Aber sag mir eines: Ist Liebe eine Frage des Glücks? Eine Summe richtiger Entscheidungen und Handlungen zur richtigen Zeit oder ist sie ein Lächeln, ein Blick und ein Wort aus des anderen Mundes? Und wenn es denn so ist, ist es dann von belang ob ich sie 3 Wochen oder 3 Jahre kenne? Oft hab ich mich gefragt woran man denn erkennt ob man wirklich verliebt ist. Gleichzeitig hab ich mich gefragt ob ich wirklich in sie verliebt bin oder nicht, denn viele male hab ich daran gezweifelt und mir gesagt das es gar nicht möglich sein kann, in jemanden verliebt zu sein, der so abweisend zu mir ist.
Nun hab ich die Antwort und ich sehe klar wie noch nie zuvor. Ich fühle mich scheiße. Sitze nur alleine in meinem Zimmer denke daran wie sie mich aus den riesigen Augen, die ich so Liebe, angeguckt hat und mir mit dem süßesten Lächeln das man sich nur vorstellen kann gesagt hat „du bist gerade dabei mein Herz zu erobern“. Und genau in dem Moment, in dem ich daran denke, rast mein Herz als schleuderte ich gleich mit meinem Auto gegen einen Baum oder fiele eine endlose Schlucht hinab, die mich zwar zittern und fürchten lässt, aber mir niemals den befreienden Aufschlag gewähren wird. Das, und der Fakt, dass wenn ich an sie denken muss immer erst alles Gute vor Augen hab und nicht das sie mir mit ihren letzten Worten auf ihre so klare und kalte Art das Herz rausgerissen hat um dessen Splitter für mich unerreichbar weit weg zu vergraben, lassen mich voller Selbstbewusstsein und Tränen, die mir das Gesicht runter rinnen, sagen: „Ich liebe sie“!
Sie sagte mir einst: „Du musst dich nicht ändern, denn entweder ich verliebe mich in dich so wie du bist oder eben nicht“. Wenn mich einer fragte, was besonderes an ihr sei, würde ich wohl eine tausendseitige Aufzählung jedes winzigen Details an ihr beginnen, angefangen mit der Art wie sie ihre Katze ruft, bis hin zu der Art wie sie in der Küche steht und mir ein Thunfischbrötchen schmiert, während sie ein Lied vor sich hin summt und dabei mit dem Hintern wackelt. Ich wollte alles an ihr und hätte sie am liebsten immer nur im Arm gehalten, geküsst und mit ihr über die selben, schon völlig verbrauchten Witze immer und immer wieder gelacht bis uns der Bauch weh täte.
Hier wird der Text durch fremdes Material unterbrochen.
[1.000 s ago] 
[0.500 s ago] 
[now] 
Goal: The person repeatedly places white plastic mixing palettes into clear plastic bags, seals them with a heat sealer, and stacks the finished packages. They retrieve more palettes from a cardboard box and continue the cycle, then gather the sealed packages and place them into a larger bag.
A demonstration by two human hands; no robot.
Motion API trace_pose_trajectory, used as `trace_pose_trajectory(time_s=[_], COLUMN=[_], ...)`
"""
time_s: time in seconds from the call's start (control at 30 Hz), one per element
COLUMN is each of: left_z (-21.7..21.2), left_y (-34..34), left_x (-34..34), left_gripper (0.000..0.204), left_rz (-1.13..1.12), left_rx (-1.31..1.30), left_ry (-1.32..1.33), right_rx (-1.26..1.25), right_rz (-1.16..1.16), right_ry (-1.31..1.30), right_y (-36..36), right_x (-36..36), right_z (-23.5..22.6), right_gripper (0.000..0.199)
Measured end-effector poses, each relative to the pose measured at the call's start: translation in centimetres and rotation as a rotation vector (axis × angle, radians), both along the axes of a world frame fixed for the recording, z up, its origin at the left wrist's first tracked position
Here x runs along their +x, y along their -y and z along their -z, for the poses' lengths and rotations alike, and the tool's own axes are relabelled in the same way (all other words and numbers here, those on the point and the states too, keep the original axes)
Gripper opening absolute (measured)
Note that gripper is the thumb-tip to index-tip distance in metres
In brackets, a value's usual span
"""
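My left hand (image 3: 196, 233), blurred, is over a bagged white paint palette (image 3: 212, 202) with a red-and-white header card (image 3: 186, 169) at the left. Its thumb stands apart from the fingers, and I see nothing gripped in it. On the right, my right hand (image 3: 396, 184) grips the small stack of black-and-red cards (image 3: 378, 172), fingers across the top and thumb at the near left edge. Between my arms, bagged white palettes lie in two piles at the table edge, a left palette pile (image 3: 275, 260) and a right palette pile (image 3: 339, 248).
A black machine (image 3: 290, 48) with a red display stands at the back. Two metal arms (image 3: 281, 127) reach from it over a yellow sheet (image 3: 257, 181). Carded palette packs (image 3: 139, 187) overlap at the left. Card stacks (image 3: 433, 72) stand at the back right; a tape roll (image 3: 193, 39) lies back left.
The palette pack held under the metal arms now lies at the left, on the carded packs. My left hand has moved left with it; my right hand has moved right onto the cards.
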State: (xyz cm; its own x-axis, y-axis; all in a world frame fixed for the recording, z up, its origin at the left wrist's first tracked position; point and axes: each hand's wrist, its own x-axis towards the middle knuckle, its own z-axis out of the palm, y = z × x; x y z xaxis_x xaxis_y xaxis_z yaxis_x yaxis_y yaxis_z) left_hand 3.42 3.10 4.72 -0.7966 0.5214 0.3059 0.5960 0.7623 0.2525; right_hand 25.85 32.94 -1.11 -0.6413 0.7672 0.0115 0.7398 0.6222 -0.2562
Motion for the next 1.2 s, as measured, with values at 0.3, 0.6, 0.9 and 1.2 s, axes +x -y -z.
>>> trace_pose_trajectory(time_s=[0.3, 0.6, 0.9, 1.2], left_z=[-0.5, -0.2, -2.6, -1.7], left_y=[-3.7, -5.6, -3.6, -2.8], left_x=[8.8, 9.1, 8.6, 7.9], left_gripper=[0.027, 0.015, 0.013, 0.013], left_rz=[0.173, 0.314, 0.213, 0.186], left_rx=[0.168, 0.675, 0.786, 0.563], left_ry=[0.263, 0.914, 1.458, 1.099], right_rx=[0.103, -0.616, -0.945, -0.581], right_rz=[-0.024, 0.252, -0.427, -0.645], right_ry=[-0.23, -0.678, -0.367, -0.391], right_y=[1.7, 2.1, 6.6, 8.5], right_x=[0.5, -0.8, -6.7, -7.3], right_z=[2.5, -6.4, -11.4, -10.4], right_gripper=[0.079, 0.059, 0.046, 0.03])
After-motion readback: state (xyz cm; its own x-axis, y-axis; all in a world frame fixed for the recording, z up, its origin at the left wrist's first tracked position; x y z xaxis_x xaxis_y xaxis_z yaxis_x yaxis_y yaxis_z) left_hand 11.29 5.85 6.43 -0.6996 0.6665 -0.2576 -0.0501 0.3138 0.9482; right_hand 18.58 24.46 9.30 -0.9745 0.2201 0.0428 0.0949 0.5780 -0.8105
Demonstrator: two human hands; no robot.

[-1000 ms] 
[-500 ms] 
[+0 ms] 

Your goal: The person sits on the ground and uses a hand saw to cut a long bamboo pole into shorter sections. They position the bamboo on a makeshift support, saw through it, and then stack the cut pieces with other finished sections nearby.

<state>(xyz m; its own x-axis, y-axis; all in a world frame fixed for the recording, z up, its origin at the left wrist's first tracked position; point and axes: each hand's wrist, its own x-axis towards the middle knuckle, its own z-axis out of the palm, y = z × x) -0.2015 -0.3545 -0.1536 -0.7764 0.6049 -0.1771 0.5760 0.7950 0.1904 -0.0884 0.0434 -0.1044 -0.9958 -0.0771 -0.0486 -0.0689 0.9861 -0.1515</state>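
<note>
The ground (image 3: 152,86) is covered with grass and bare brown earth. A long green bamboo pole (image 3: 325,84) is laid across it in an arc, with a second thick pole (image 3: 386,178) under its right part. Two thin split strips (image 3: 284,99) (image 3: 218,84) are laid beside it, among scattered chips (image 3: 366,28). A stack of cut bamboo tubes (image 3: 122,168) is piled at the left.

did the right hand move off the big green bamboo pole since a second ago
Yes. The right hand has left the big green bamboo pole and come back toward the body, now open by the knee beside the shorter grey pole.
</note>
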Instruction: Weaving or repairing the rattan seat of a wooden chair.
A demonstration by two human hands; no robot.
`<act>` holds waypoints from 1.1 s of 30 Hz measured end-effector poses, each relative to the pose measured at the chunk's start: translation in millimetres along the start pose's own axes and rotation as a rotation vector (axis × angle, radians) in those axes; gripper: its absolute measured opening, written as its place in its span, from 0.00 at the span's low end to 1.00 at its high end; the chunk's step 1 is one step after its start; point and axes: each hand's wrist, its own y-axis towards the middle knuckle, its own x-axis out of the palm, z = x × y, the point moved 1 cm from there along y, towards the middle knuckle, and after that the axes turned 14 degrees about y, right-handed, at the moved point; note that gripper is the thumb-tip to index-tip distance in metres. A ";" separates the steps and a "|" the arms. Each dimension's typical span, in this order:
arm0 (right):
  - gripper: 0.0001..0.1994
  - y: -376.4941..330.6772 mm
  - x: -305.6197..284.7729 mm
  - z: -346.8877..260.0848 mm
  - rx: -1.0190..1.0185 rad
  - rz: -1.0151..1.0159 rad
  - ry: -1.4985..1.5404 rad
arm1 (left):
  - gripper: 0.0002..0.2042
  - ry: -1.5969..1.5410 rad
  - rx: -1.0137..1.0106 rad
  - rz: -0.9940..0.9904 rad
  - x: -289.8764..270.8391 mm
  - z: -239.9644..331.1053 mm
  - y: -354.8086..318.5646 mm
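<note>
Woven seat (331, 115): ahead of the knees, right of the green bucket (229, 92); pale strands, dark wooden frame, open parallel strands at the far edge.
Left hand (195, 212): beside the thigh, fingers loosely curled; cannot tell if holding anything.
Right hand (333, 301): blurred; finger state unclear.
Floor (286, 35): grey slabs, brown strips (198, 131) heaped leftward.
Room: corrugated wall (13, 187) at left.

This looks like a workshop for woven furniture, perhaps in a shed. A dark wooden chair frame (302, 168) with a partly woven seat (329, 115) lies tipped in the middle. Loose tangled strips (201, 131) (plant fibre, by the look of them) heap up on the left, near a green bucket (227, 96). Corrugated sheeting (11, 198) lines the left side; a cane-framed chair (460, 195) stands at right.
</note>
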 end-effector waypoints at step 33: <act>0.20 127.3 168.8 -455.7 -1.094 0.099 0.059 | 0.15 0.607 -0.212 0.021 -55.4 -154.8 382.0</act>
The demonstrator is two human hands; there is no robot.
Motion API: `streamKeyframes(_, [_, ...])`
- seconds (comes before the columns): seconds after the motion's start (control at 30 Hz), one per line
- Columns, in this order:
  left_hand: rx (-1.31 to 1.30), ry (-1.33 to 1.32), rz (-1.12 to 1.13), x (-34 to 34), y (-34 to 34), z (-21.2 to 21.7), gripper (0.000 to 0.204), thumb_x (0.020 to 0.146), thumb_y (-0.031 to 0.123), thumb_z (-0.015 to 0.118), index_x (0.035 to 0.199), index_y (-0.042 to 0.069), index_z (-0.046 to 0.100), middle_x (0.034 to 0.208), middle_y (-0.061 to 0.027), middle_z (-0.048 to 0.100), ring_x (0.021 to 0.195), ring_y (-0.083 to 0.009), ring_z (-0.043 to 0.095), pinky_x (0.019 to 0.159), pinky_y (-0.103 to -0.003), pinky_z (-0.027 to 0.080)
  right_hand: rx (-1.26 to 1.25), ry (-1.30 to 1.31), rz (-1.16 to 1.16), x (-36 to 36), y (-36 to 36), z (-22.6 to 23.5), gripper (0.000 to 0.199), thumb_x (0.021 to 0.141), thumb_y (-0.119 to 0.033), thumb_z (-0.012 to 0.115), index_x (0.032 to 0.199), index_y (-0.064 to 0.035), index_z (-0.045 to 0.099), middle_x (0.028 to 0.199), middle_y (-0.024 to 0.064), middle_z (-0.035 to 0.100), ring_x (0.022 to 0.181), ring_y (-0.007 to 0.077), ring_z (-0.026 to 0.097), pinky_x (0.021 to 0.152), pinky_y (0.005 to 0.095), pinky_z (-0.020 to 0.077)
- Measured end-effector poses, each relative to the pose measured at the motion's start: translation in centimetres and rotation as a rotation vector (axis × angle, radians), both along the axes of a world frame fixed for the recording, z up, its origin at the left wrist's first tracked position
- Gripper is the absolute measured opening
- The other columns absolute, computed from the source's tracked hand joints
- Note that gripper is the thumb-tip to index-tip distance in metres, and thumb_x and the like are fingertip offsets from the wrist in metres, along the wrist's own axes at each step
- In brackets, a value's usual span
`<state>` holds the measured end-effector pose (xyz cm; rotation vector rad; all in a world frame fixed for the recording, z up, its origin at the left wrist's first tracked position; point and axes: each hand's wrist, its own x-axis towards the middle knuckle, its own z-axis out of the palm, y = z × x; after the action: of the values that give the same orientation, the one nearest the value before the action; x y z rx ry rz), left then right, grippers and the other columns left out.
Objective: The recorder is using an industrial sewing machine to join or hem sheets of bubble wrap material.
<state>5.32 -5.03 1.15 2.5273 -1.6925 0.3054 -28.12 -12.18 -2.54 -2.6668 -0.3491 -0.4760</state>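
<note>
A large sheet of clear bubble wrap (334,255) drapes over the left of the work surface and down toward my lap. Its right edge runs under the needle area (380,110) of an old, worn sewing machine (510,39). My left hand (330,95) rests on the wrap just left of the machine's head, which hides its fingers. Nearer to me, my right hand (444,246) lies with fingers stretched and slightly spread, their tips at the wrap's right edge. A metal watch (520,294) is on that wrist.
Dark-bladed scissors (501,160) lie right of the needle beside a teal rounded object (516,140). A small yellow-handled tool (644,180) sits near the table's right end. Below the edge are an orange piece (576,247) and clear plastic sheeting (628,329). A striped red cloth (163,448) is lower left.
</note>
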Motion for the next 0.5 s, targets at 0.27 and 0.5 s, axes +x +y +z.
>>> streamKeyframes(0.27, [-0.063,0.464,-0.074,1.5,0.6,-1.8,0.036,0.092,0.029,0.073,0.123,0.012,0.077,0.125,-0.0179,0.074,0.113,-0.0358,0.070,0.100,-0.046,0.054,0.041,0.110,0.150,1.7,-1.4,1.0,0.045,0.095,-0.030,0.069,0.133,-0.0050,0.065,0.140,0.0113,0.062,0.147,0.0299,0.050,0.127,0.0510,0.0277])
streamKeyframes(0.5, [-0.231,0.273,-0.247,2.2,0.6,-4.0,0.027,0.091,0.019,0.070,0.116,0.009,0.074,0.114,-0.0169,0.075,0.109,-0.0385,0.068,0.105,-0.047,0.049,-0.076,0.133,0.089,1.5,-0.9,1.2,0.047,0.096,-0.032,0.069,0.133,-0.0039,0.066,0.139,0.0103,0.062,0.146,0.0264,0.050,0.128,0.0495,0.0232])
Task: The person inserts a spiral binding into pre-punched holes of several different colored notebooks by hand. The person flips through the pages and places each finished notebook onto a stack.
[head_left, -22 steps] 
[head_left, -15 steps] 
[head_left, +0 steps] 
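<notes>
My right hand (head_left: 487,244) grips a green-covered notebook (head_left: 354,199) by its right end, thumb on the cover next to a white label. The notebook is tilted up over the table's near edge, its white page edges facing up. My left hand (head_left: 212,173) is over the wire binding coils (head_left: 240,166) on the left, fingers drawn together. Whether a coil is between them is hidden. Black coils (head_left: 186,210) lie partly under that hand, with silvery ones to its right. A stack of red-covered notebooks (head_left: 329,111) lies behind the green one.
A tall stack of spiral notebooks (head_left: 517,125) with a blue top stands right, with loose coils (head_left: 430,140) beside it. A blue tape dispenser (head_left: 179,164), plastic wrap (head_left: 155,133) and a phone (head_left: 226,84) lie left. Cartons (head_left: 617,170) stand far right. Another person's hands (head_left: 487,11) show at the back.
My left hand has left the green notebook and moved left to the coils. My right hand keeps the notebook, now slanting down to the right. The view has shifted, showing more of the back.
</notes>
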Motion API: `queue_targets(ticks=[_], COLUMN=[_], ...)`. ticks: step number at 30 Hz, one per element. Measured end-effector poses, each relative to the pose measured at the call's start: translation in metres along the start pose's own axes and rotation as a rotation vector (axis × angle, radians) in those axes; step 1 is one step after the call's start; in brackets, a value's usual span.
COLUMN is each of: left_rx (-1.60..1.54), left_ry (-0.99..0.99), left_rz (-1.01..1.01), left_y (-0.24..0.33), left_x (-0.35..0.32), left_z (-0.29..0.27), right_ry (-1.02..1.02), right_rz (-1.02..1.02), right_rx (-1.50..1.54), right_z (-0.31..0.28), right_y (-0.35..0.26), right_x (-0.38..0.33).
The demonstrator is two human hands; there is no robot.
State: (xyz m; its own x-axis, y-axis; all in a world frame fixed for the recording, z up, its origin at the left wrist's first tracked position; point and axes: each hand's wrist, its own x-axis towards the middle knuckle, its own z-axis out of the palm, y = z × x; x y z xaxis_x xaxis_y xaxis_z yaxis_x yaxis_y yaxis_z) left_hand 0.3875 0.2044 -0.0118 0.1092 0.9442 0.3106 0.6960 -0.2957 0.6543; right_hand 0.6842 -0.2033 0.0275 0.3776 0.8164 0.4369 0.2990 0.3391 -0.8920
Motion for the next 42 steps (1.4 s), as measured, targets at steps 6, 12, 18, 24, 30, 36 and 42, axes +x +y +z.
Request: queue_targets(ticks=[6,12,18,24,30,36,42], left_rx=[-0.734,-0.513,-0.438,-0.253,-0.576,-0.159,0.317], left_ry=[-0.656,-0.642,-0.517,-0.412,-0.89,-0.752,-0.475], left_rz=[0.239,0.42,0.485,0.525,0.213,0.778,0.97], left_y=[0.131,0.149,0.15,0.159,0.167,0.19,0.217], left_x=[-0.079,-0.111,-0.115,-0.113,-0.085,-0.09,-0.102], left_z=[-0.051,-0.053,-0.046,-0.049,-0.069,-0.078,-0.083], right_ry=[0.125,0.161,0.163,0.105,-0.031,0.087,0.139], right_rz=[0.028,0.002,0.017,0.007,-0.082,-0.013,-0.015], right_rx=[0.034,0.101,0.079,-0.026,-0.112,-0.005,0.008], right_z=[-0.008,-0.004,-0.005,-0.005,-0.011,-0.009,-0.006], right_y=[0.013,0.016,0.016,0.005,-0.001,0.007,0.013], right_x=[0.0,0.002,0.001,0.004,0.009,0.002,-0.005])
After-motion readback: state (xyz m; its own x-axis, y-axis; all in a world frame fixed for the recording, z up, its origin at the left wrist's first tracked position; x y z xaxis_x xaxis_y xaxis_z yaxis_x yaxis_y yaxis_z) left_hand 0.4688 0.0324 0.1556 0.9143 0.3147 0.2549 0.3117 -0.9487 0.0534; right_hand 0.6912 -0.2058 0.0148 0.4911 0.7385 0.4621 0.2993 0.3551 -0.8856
Wer sie ist? Ich kann es nicht genau sagen, denn obwohl man erwarten sollte, dass jemand der so ehrlich und offen über seine Gefühle spricht, sehr einfach zu durchschauen sein müsste. Aber ich frage mich ob jemand, der niemals bedingungslose Liebe, damit meine ich die Bereitschaft dem Partner alles zu geben, sogar das eigene Leben, erfahren hat, überhaupt in der Lage ist zu erkennen und zu schätzen wenn jemand derartiges für diesen jemand empfindet. Kann sie so lieben, wenn sie nie so geliebt wurde? Sie ist so bewundernswert mit ihrer grenzenlosen Stärke. Aber ich weiß jetzt wieso sie die Nähe und Zuneigung anderer meidet. Als sie Halt brauchte und noch wackelig auf den kleinen Beinen war, sich mit ihren kurzen Armen nach den Sternen streckte, war keiner da ihr Halt zu geben, und damit meine ich wirklich niemanden auf dieser Welt. Und trotzdem schaffte sie es so festen stand zu fassen, wie eine 100 Jahre alte Eiche, die sich tief im Boden verwurzelt. Und jetzt wo sie so stabil steht, ganz alleine auf diesem Hügel, versteht sie nicht wieso sie sich auf einmal in die Arme eines anderen fallen lassen sollte. Ein bisschen ihrer Standfestigkeit durch den Halt eines sie umarmenden Baumes aufgeben sollte. Ich würde ihr gerne zeigen wie schön es sein kann sich nicht mit eigener Kraft fest zu krallen, sondern gehalten zu werden, denn dazu ist so viel weniger Kraft notwendig.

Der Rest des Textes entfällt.